* [What the exercise asks]:
The response should be the lines of the data, starting at the first and ending at the one that contains "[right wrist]", copied without change.
** Opening Input for this task block **
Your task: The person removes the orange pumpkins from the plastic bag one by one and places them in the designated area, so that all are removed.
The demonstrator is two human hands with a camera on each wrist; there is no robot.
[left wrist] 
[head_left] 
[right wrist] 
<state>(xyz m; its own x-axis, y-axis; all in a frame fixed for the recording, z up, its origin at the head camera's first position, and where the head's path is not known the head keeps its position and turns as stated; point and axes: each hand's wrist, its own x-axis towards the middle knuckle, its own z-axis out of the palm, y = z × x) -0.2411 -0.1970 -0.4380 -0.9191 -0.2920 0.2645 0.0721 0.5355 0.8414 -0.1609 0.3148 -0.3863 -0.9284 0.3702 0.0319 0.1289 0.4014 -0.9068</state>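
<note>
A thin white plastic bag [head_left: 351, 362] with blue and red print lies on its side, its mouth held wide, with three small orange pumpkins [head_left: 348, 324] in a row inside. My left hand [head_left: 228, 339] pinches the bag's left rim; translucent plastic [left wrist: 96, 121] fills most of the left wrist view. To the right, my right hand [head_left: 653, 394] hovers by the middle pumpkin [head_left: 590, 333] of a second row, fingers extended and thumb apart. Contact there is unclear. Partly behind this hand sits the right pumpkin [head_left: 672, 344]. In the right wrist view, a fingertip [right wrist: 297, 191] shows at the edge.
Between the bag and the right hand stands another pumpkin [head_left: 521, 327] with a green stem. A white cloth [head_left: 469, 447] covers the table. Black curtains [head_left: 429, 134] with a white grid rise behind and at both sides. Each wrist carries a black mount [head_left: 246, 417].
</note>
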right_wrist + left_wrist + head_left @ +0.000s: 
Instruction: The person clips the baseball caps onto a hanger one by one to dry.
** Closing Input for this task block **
* [Answer to the exercise]:
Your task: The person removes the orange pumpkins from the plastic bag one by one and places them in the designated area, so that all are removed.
The demonstrator is two human hands with a camera on each wrist; there is no robot.
[left wrist] 
[head_left] 
[right wrist] 

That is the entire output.